I eventually, I traced the problem to a missing sysclk_init() in my code. This initialises the PLL so that the CPU clock runs at the speed of the PLL output. Otherwise, it runs at the input clock speed. In my case, 12MHz instead of 120MHz. I have NO idea how my code actually worked without it, or how USB starts up. I guess sysclk_init doesn’t manage the USB clock driver. After including this call in the initialisation routines, my code suddenly runs ten times faster, as the clock speed jumps from the clock input rate of 12MHz to the PLL output rate of 120MHz!
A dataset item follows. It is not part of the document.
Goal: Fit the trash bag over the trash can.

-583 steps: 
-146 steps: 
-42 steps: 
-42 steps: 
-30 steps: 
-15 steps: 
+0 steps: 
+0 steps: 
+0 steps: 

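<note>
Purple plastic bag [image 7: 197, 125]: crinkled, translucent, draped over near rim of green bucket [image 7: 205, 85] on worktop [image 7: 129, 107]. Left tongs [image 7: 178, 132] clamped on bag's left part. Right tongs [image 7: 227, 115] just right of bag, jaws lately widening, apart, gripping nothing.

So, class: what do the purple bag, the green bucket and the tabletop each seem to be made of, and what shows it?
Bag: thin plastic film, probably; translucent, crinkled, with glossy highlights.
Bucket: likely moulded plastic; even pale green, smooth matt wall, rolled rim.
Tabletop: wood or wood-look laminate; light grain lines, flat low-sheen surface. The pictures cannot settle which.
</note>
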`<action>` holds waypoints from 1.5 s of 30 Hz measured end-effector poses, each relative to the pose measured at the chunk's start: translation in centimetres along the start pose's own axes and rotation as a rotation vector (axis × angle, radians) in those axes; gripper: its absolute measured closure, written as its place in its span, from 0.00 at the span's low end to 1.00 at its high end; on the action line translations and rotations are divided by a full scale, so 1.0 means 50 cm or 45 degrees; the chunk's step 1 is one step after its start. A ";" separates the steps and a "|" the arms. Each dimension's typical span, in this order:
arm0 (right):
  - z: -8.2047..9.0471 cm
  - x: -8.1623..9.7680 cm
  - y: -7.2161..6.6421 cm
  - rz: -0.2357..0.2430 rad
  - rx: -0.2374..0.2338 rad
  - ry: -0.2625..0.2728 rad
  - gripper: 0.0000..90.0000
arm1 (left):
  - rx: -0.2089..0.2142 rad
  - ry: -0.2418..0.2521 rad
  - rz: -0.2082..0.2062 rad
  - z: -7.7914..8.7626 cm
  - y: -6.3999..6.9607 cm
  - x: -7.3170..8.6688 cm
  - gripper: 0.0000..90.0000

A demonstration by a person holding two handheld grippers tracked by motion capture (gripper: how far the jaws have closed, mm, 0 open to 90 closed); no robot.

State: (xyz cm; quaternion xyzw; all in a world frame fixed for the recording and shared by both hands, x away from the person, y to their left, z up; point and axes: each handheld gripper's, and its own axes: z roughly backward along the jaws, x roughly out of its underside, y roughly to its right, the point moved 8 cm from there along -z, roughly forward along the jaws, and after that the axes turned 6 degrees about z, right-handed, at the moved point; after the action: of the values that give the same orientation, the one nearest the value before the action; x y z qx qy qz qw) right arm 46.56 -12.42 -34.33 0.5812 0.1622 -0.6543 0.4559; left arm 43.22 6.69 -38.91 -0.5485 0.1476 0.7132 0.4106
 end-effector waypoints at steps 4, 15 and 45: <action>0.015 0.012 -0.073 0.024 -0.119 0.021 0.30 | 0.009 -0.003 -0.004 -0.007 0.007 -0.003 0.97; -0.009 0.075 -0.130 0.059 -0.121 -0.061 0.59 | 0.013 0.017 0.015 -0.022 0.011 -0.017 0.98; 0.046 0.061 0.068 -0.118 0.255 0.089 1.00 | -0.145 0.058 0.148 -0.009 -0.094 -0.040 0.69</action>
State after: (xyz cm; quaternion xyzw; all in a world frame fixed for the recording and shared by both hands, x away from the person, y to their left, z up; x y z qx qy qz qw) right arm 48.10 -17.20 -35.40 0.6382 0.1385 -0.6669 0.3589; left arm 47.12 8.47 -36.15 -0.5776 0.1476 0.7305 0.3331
The performance of the data uploads over USB drops from 30 seconds to about 3 seconds. However, I then started to experience problems with other components that were previously reliable, before the speed rocketed. The Flash interface stopped working and tracing the code I found that functions in nand_flash_raw_smc.c hung when accessing Flash. There is no apparent reason for this, but rather than waste time trying to find out why, I just worked around the problem by adding __attribute__((optimize(0))) before the affected function definitions. This turns off optimisation for these functions and fixed the Flash issue. With such a small piece of code, it didn’t really affect performance, so I was happy to leave this as-is. The MRAM also stopped working as the SPI interface ran at a maximum rate. This was fixed by adding a microsecond delay after chip select and for some reason between sending the low and high bytes of the address. Weird, but OK, I’ll live with it for now.
I’ve seen speed problems like this in the Atmel ASF before when you turn on optimisations, some of the standard library functions stop working. I guess they’re not tested against fully optimised code. If you come across this problem yourself, my advice is to change the optimisation of the “Debug” version to -O3 and trace the code until it hangs. Try adding the __attribute__((optimize(0))) above the function to see if this fixes the problem. You can then turn optimisation off again (-O0) in the Debug version and the Release version should then work properly.
Boot from flash on power on is about half a second, including the time it takes for the SAM4S to start, so I was pretty pleased with the performance. Upload to Flash (option 3 in the screen grab) or direct programming (option 1) is roughly equivalent at 3-4 seconds. Good enough as a prototype code. If you’re interested, my code is posted on GitHub.
There is enough of this monitor program functional now to move onto coding the SPI interface in the FPGA. The SPI interface is a key function as it handles both the debug port and the backing-store requests from the FPGA. The SPI interface sits outside the CPC HDL and handles traffic between the FPGA and SAM4S at 40MHz / 5MB/s.
This is my next target. I hope to have the SPI interface connected to the support Z80 CPU before I’m back at work in the New Year.